News
21.07.2014
Draft law No. 4309 to prevent further development of agriculture sector
Setting a transfer of the large and medium agricultural producers to a common system of VAT taxation beginning from January 1, 2015, and prolongation of VAT’s tax exempt regime for transactions with export of grain and industrial crops up to January 1, 2015, are proposed by the government bill No. 4309 registered in the Parliament of Ukraine on 21.07.2014.
The indicated bill makes provision for abolition of preferential regimes in agro-industrial complex (accumulation of VAT at the accounts of agricultural producers and fixed agricultural tax) for enterprises occupied with land cultivation over 1000 ha in size and gross income of which exceeds 20 million UAH a year. These proposals concern the vast majority of economic agents in agro-industrial complex since, according to experts of UCAB, the average area of land which owned or used by agricultural enterprises exceeds 2000 ha.
Experts note that adoption of the bill is expected to have a limited effect on the budget (additional revenues from VAT is to be used for reimbursement of VAT in cases when grain and industrial crops being exported) and to result in significant complications regarding the administration and artificial cutting down of farms.
According to Vladimir Lapa, General Director of Ukrainian Agribusiness Club (UCAB), the medium-sized farms and livestock sector will be hardest affected by these innovations. “In many cases, middle farms are not exporters of agricultural products, so, consequently, they will be not able to claim a refund of export VAT. The livestock will leave without any compensation at all and it may result particularly in a massive cut of cows”.
Thus, in terms of another significant price reduction on milk many manufacturers are already working on the verge of profitability. So, the transfer of these agricultural farms to the common system of VAT taxation is inevitably to lead to reduction in the number of livestock and cutting down of milk production in the country.
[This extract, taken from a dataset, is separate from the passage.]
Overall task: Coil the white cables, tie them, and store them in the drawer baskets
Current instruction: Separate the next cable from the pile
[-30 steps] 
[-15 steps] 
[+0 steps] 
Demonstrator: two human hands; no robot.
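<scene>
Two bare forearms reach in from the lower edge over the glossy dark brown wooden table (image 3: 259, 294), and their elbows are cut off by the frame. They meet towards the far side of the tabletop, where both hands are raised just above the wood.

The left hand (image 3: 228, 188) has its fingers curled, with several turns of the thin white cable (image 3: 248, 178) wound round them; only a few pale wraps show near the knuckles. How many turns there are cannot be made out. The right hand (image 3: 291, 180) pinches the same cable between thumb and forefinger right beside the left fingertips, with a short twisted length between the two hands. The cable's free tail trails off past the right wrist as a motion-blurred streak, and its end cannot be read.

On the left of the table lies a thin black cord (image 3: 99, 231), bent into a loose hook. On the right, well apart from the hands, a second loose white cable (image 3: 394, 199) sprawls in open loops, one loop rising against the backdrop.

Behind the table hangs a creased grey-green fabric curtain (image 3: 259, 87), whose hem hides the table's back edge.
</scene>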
Experts of UCAB point out that the budget effect from the proposed innovation is doubtful. Theoretically, in prices of 2013 year, the accumulated amount of VAT is 16 billion UAH, while 10 billion UAH is the budget savings from the export VAT that was not refund. So, the positive effect from the common system of taxation makes up 6 billion UAH. However, according to Lapa, the budget is unlikely to receive these funds - "Some farms will remain on the preferential tax system and accumulation for them will be saved. Furthermore, we may predict that in a few years the number of the farms cultivating less than 1000 ha will substantially increase that reflects in significant shortening of tax assessment base”. Similarly, owing to the low profit in production of most kinds of agricultural products it should not count on the considerable amount of revenues from the income tax. Finally, the state does not take into account the growth prospects of its own costs for tax system administration in agro-industrial complex, not to mention the costs of business.
UCAB hopes that the state takes into account the position of farmers and a compromise solution will be found for increasing its revenue that will not be so negative for this sector.